Vijaya Parrikar Library

Rajab Ali Khan

Rajab Ali Khan

Rajab Ali Khan

♫ Raga Hem Kalyan


About Rajab Ali Khan

Rajab Ali Khan (1874-1959), born in Narsingarh, Madhyam Pradesh, learnt music from his father Mughal Khan, Amritsen (Senee) and Bade Mohammad Khan (Gwalior). He was a court musician of Dewas and Kolhapur. In his day, Rajab Ali Khan was known as much for his tremendous musical acumen as for his picaresque ways. A master vocalist, he was also proficient on the Rudra Veena, Sitar and Jala-Tarang. Several musicians of high standing learnt from him, among them his nephew Amanat Khan (and through Amanat Khan the influence extended to Amir Khan), Nivruttibuwa Sarnaik, Ganpatrao Dewaskar and others. Lata Mangeshkar, too, briefly took taleem from Rajab Ali during her stint under Amanat Khan. Rajab Ali Khan’s capers have been recorded in Prof. B.R. Deodhar’s book Pillars of Hindustani Music (Popular Prakashan). Some excerpts:

…Have you heard of a Court case in which a shagird (formal disciple)sues the ustad for refund of fees paid by him or her at the time of the black-thread ceremony? This is what happened in the case of Khansaheb Rajaballi Khan. The interesting feature of this case was that the Counsel for the defendant was none other than the late Pandit Vishnu Narayan Bhatkhande…Khansaheb, not being well-versed in legal matters, sought Pandit Bhatkhande’s advice. Panditji agreed to fight the case on Khansaheb’s behalf. When the matter came up in Court, Panditji argued that the payment made at the ganda-bandhan (black-thread) ceremony being guru-dakshina, i.e. in the nature of a gift to the guru, the disciple can in no circumstances ask for its repayment. The Court, accepting this reasoning, decided in Khansaheb’s favour…

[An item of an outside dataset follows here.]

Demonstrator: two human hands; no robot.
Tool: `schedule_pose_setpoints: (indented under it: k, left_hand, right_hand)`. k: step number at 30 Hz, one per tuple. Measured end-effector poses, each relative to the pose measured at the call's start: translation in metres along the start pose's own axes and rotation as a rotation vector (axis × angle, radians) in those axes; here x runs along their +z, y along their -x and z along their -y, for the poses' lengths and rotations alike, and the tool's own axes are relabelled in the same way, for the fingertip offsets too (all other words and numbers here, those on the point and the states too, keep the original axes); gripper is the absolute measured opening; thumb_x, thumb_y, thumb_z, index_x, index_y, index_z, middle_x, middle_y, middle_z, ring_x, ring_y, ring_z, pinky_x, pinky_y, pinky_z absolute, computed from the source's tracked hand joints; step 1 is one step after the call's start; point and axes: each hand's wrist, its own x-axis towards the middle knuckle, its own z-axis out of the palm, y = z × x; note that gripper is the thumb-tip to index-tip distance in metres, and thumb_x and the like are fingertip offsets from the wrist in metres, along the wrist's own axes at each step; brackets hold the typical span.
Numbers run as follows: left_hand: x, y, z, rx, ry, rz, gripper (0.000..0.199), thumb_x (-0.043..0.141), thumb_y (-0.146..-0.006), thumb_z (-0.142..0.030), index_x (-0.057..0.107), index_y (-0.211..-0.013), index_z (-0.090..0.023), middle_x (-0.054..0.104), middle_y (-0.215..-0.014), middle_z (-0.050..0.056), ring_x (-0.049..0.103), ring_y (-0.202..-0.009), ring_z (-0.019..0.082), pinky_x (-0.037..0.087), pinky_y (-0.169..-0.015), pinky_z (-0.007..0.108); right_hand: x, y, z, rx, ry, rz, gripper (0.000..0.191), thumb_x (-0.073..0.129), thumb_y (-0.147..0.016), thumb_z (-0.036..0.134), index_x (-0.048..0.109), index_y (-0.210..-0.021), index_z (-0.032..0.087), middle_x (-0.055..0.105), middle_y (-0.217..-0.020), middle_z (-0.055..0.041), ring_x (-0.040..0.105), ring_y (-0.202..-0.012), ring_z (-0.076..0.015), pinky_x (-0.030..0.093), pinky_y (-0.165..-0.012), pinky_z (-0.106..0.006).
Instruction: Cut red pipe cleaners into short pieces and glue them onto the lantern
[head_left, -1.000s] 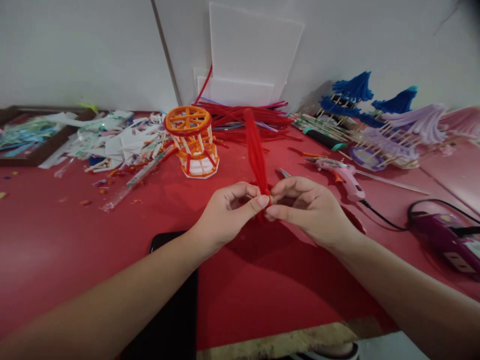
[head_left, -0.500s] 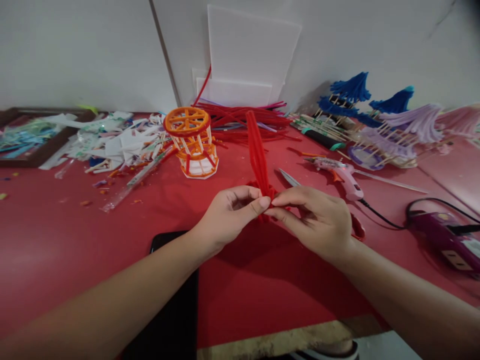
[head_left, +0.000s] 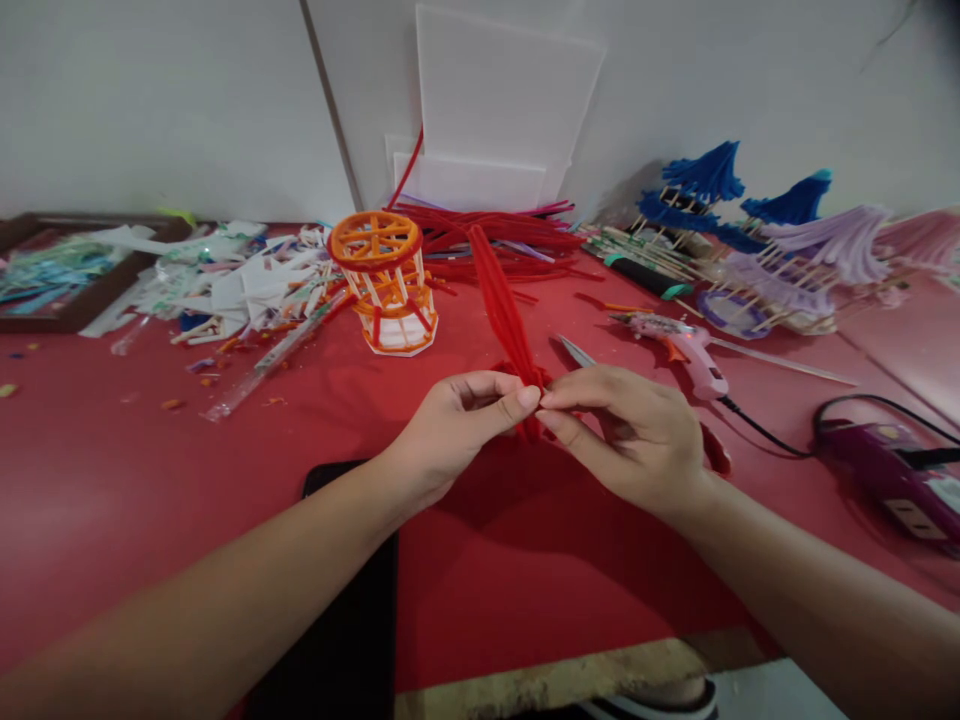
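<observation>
Red pipe-cleaner bundle (head_left: 506, 310): above the middle of the red counter (head_left: 555, 600), its strands gathered at the lower end, its top leaning away and to the left; the part below the fingertips is partly hidden.
Left hand (head_left: 465, 425): gripping the bundle's lower end between thumb and bent fingers.
Right hand (head_left: 637, 430): thumb and forefinger pinched on the same gathered end, close against the left thumb.
Scissors (head_left: 576, 350): pointed tip showing just beyond the right hand, the remainder covered.
Pink glue gun (head_left: 694, 365): lying to the right, its black cord running towards a purple power strip (head_left: 885, 480).
Orange-and-white frame (head_left: 390, 297): upright, beyond the left hand, apart from it.
Loose red pipe cleaners (head_left: 465, 230): heaped at the back, before white boards (head_left: 510, 100) leaning on the wall.
Blue roofs (head_left: 705, 172) and lilac roof (head_left: 847, 240): on thin sticks, back right.
White scraps (head_left: 247, 285): strewn back left, beside a brown tray (head_left: 97, 300).
Black flat device (head_left: 330, 610): partly under the left forearm.
</observation>
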Motion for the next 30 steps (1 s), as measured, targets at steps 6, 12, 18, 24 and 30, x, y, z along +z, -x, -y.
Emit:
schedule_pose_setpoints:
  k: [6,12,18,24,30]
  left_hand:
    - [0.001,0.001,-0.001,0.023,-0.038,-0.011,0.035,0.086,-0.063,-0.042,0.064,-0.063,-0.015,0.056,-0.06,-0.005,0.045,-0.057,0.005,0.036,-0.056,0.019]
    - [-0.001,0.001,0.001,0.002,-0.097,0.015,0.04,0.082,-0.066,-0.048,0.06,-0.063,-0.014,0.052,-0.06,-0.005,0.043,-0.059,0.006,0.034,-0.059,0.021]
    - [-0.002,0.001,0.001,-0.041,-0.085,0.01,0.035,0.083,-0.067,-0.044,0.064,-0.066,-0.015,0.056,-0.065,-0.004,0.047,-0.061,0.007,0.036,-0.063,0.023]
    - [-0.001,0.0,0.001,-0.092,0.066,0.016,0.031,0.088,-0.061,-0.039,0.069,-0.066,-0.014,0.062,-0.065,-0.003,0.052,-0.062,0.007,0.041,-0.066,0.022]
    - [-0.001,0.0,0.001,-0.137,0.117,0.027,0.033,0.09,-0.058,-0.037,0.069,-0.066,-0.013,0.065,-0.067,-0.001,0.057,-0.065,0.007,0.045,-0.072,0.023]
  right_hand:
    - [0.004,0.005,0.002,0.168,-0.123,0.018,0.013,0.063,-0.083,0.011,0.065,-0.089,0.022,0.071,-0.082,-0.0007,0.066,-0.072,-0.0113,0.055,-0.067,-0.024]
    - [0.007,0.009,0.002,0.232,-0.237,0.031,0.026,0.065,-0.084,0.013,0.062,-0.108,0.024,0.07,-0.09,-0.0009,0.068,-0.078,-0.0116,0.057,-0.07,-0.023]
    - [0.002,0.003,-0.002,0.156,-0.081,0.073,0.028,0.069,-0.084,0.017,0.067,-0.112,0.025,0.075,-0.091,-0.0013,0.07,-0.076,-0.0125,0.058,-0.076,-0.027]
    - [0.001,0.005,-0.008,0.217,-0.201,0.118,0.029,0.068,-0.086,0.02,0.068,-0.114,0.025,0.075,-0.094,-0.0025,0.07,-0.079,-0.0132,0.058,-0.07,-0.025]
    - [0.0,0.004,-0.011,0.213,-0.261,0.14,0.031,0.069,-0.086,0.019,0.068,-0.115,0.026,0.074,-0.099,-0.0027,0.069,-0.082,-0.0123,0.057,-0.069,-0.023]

…Khansaheb’s concert tours used to cover several cities and he would earn a sizeable sum of rupees seven to eight thousand, before returning to Dewas. Because of his prodigal ways it was not long before this fortune was spent on his own extravagances and hospitality to intimate friends. Then the borrowings from money-lenders, grocers, other shopkeepers and confectioners would start. The shopkeepers, knowing their customer only too well, would decline to supply goods on credit when the borrowings had crossed reasonable limits…On one occasion, the money-lenders, grocers, clothiers all stopped credit but the confectioner continued to provide stuff on credit. One day a relation of Khansaheb, who lived in a distant village, came on horseback to visit Khansaheb. Khansaheb extended a cordial welcome to him and ostentatiously told him to go to a confectioner and get five or ten seers of jalebi. The guest protested that his horse ate grass and not jalebi. Khansaheb replied, “You happen to be the guest of a great artiste. Your horse, while he is under my roof, must eat jalebi.” The horse was indeed fed on jalebis. Khansaheb did not have any cash even to buy fodder for the horse but since the confectioner had still not cut off credit, jalebi was still obtainable…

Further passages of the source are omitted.